What is expected: Using the data below, return word for word every line from the one holding "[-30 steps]" down to the one holding "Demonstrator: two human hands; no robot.". Leave pictures out.

Entries supplied:
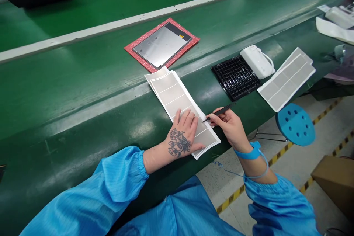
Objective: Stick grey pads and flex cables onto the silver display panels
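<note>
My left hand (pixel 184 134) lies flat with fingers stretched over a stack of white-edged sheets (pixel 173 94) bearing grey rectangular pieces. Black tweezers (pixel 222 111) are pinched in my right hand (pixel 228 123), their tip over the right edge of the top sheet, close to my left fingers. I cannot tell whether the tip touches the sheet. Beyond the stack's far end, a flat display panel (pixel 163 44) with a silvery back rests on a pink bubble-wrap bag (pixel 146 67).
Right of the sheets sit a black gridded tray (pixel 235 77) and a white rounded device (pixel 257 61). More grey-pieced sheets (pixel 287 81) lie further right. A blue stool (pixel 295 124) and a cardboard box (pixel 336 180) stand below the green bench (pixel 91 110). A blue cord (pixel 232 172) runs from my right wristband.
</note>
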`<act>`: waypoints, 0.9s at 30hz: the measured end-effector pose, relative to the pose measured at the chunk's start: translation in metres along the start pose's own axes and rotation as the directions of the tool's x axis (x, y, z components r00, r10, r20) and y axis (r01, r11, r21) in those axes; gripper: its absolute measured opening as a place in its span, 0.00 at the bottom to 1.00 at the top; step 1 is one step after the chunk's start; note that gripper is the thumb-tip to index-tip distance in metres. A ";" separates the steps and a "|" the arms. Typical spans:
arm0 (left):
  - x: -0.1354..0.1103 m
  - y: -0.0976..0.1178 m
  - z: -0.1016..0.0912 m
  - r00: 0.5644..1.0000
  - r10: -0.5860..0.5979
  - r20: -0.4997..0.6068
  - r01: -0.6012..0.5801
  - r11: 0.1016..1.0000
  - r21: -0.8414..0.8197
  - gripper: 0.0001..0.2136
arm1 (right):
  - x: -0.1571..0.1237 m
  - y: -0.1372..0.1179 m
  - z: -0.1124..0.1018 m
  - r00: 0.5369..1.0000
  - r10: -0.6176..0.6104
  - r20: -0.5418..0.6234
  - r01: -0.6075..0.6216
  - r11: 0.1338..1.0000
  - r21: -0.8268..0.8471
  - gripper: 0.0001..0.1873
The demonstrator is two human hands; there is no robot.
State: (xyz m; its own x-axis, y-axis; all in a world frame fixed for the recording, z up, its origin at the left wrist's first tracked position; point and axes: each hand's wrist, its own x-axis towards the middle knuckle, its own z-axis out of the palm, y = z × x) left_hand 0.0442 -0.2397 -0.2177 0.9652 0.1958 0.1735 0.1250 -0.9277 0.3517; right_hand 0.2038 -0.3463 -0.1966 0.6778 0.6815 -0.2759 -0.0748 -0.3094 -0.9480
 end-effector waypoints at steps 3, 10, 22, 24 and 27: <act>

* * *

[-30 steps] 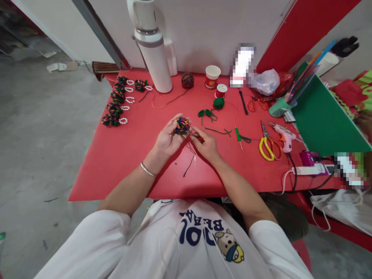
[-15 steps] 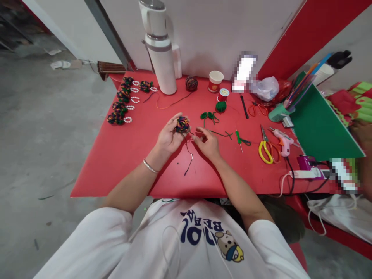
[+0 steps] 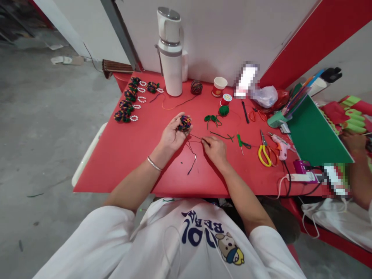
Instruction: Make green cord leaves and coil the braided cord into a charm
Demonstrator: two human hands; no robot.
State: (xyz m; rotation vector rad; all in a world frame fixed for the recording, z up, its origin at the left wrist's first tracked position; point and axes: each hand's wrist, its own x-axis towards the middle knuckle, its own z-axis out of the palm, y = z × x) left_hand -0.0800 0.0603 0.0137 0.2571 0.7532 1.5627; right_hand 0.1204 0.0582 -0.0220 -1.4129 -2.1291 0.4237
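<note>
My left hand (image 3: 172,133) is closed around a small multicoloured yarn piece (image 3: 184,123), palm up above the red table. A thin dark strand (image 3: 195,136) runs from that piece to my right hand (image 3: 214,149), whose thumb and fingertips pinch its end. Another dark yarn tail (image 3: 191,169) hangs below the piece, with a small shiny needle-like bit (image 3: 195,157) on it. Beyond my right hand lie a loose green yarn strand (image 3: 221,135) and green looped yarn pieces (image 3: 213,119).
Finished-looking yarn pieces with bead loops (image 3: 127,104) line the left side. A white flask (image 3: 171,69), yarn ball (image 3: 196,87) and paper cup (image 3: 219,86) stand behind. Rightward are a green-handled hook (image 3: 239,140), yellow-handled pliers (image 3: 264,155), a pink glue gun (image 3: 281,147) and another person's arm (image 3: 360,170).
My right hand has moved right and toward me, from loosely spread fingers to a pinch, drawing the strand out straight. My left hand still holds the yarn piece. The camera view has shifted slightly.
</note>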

Expected answer:
[-30 steps] 
[-15 steps] 
[+0 steps] 
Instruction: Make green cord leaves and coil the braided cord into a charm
Demonstrator: two human hands; no robot.

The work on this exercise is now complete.